Я вспомнил эту историю и с удивлением посмотрел на маршала. Откуда он все про нас знает?
— Конечно, тот подполковник был дрянным человеком, — не унимался падре. — Но руководил его действиями опять же генерал Лев. Твой командир действовал под его внушением. А вот то, что ты не выдержал удара и стал заглядывать в бутылку, — только твоя вина. Генерал не имел к этому отношения.
В отличие от Бори и Мити, лицо Павла залила красная краска.
— А я? — напомнил я о себе. — Мне генерал тоже устроил какую-то каверзу?
— С тобой дело обстоит не так трагически, — улыбнулся маршал. — Но все равно подло.
Я вопросительно посмотрел на него.
— Тебя просто целенаправленно завалили при поступлении в институт, чтобы ты оказался в армии. Поняв твой характер, Лев был уверен, что оттуда ты сбежишь не то что в Школу, но и к черту на рога. И оказался прав.
Я смущенно опустил голову, а Мишка закашлял в кулак, привлекая к себе внимание.
— А с тобой, Михаил, — маршал повернулся к нему, — все было совсем просто. Хлебнув жизни в детском доме, ты был счастлив оказаться от него подальше.
— И на все это генерал пошел, чтобы заполучить нас, — едва слышно спросил Боря. — Но почему?
— Потому что все вы были ему позарез нужны. Поисками подходящих кандидатур он занимался больше двадцати лет, искать других у него не было ни времени, ни желания. Отобрав вас, он опрокидывал любые препятствия, не обращая внимания на такие мелочи, как жизнь ваших близких.
— Но почему? — снова спросил, почти простонал Боря.
— С единственной целью — создать из вас подразделение, способное справиться со мной и отобрать у меня Золотую книгу.
— Значит, мы достигли такого уровня, что можем справиться с самим маршалом? И вы настолько доверяете нам, что говорите это, не опасаясь…
— Опасения всегда остаются, — прервал меня маршал. — Спокоен я лишь потому, что знаю: Лев не достиг своей цели. Он был уверен, что Петр Станиславович Радзивилл, ваш командир, которого он обработал соответствующим образом, сможет сделать из вас нерассуждающих исполнителей генеральских приказов. Непобедимых, хорошо выдрессированных цепных псов. Но вы оказались ему не по зубам. Слишком самостоятельные и упрямые. А кроме того, он не догадывался, что Радзивилл давно находится под моим влиянием. Я неплохо изучил всю вашу пятерку и надеюсь, что вы сейчас не наброситесь на меня и не приставите нож к горлу, требуя отдать Золотую книгу.

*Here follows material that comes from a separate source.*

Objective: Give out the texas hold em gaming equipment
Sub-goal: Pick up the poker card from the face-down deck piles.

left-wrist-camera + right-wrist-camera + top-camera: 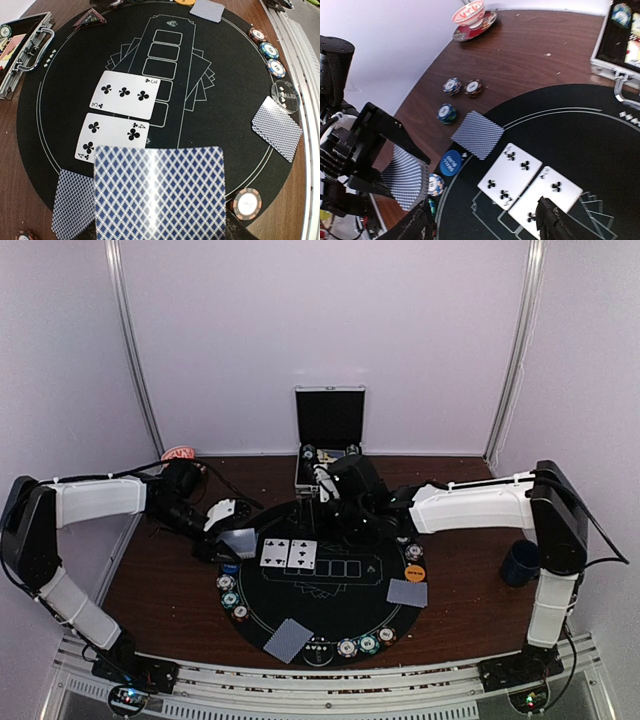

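Blue-backed card [160, 195] fills the near edge of the left wrist view, clamped in the left fingers [395, 132] over the black mat's [65, 100] rim. Right fingers [555, 222] stand apart, empty, above the four of clubs [512, 175] and three of clubs [545, 197], face up side by side on the mat. Chips [247, 203] ring its edge on the worktop [520, 50].

Soft, even light — pale lilac walls [320, 320] wash out. White glare streaks the nearest blue-diamond-backed playing card [160, 195]; wrist views bow at edges.

White-shelled left arm [98, 498] and right arm [470, 505], black joints [28, 530], black fingers [559, 226].
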Controlling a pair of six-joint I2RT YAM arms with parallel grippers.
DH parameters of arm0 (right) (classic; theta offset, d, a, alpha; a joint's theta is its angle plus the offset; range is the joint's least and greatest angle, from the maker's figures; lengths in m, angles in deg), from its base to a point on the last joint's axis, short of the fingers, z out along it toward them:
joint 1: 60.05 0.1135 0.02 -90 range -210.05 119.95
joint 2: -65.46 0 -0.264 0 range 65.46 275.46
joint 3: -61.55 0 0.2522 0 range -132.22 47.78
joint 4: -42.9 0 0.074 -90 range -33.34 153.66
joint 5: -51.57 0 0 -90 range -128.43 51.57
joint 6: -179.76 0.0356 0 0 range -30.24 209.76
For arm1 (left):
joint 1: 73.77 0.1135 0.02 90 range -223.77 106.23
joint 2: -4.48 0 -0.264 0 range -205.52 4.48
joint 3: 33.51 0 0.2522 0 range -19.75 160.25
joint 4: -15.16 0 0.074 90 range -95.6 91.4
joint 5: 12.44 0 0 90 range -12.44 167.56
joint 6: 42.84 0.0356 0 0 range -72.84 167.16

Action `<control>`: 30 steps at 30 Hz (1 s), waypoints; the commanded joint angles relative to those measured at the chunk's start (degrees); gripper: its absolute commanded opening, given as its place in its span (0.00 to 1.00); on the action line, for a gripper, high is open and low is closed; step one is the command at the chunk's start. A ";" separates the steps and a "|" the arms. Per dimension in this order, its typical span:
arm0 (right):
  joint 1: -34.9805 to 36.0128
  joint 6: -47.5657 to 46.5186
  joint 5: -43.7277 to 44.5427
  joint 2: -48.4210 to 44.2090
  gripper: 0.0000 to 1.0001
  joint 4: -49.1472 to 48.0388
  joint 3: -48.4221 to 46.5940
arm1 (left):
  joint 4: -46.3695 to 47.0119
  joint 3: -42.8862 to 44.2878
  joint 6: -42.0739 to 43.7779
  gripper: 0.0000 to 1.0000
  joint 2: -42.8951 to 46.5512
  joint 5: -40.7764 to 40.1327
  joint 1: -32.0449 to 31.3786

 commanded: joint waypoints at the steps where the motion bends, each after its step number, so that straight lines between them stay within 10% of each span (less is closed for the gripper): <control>1: 1.07 8.84 -15.00 6.69 0.72 -7.79 -4.77 | 1.06 0.76 1.51 0.60 1.26 0.08 1.05; 23: 1.17 16.70 -20.98 22.17 0.72 -12.40 -17.16 | -0.15 0.66 3.03 0.59 1.16 1.26 1.31; 30: 0.99 14.22 -16.58 22.54 0.57 -6.72 -17.47 | -0.16 0.67 3.04 0.59 1.10 1.61 1.31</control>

— Но, если мы так уж нужны вам, — спросил Боря, — почему бы вам просто не подчинить нас своей воле, используя внушение? Как, например, Радзивилла. Ведь вы проделали с ним именно это?
— Есть целый ряд обстоятельств, — ответил маршал, нахмурясь, — почему вы должны действовать, подчиняясь лишь собственной воле и совести. А еще… ну что же, признаюсь — вы достигли того уровня, когда не очень подчинитесь постороннему внушению!
Мы переглянулись — все-таки слышать такое о себе довольно приятно.
— А дальше? — спросил Мишка. — Что будет дальше? И что значит вся эта харьковская история?
— Давайте продолжим завтра, — предложил маршал. — Уже полночь, а я устал за последние дни, и мне надо отдохнуть. Не забывайте о моем почтенном возрасте.
Он посмотрел на нас, и я заметил в его глазах лукавые искорки.